En plus de ces deux solutions alliant tech et médecine, nous pouvons mentionner que des solutions similaires existent pour d’autres pathologies. Par exemple MSInsight a pris pour mission de diagnostiquer le cancer en s’appuyant également sur des biomarqueurs, et plus particulièrement le génome et ses instabilités microsatellitaires (Microsatellite instability - MSI). Dans cet article Hokla écrit par Clément, vous pourrez aussi découvrir comment la tech peut aider les professionnels de santé à réaliser leur prescriptions de cortisone pour contrôler les effets secondaires. Enfin, mentionnons Solence qui se lance également dans la femtech pour traiter et/ou accompagner les pathologies chroniques des femmes, en commençant par le syndrome des ovaires polykystiques (SOPK, PCOS en anglais).
En politique
Pour terminer, l'une des voies pour améliorer la situation de l’endométriose est également la voie politique, pour laquelle la médiatisation, le partage de connaissance, la sensibilisation et les associations de malades peuvent aider. En effet, le remboursement à 100% d’une maladie peut se faire de manière générique uniquement si celle-ci est officiellement intégrée à la liste des affection longues durée, soit reconnue ALD 30. Aujourd’hui les femmes atteintes d'endométriose peuvent demander à qualifier leur endométriose comme ALD en tant qu’affection hors-liste, catégorisée ALD 31 auprès de l'Assurance Maladie. Cependant, seules 6000 femmes en bénéficient actuellement (sur 1,5 à 2,5M de cas). L'obtention de cette reconnaissance ALD 31 nécessite souvent un long parcours administratif et ne couvre pas toujours tous les frais liés aux soins nécessaires. De plus, l'ALD 31 est attribuée au cas par cas, avec des remboursements personnalisés. Une proposition de résolution a été adoptée à l’unanimité à l’Assemblée nationale le 13 janvier 2022 pour la reconnaissance ALD 30, d’après une proposition de Clémentine Autain. Cependant, en tant que résolution elle n’a pas de valeur de loi et ne représente que l’avis de l’Assemblée. La décision finale de l’intégration ALD 30 revient au ministre de la santé. Olivier Véran, ministre à l’époque, a toujours été défavorable à cette résolution. Plus récemment, François Braun, nommé à la tête du Ministère de la Santé et de la Prévention en juillet 2022 a exprimé sa volonté d’améliorer la prise en charge de la maladie : “Je n’oublie pas la poursuite de la stratégie nationale de lutte contre l’endométriose […]. Nous accentuerons nos efforts sur la santé des enfants, la santé des femmes, la santé de nos ainés et des personnes handicapées.” Sans s’avancer sur les décisions du gouvernement, on peut cependant envisager que l’intégration de l’endométriose dans la liste des Affections Longues Durée aura un impact sur le financement de la recherche sur cette pathologie.
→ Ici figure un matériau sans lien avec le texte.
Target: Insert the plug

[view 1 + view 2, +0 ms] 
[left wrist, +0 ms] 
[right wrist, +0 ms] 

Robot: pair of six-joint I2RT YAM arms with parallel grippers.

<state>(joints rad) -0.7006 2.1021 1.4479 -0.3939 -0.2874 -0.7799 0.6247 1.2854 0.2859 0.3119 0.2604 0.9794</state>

Alors qu’une prévalence de l’endométriose de plus de 10% des personnes menstruées et un impact avéré sur la qualité de vie ne semblent pas suffisants pour accélérer la recherche et la reconnaissance de cette maladie en tant qu'affection longue durée, on peut se demander à partir de combien de cas officiellement recensés cette pathologie sera considérée comme une priorité et une situation critique. Chez Hokla, nous faisons confiance aux acteurs de la medtech comme Lyv ou Resilience pour continuer à sensibiliser sur ces problématiques et pour aider à améliorer la situation des femmes atteintes d'endométriose ou de cancer.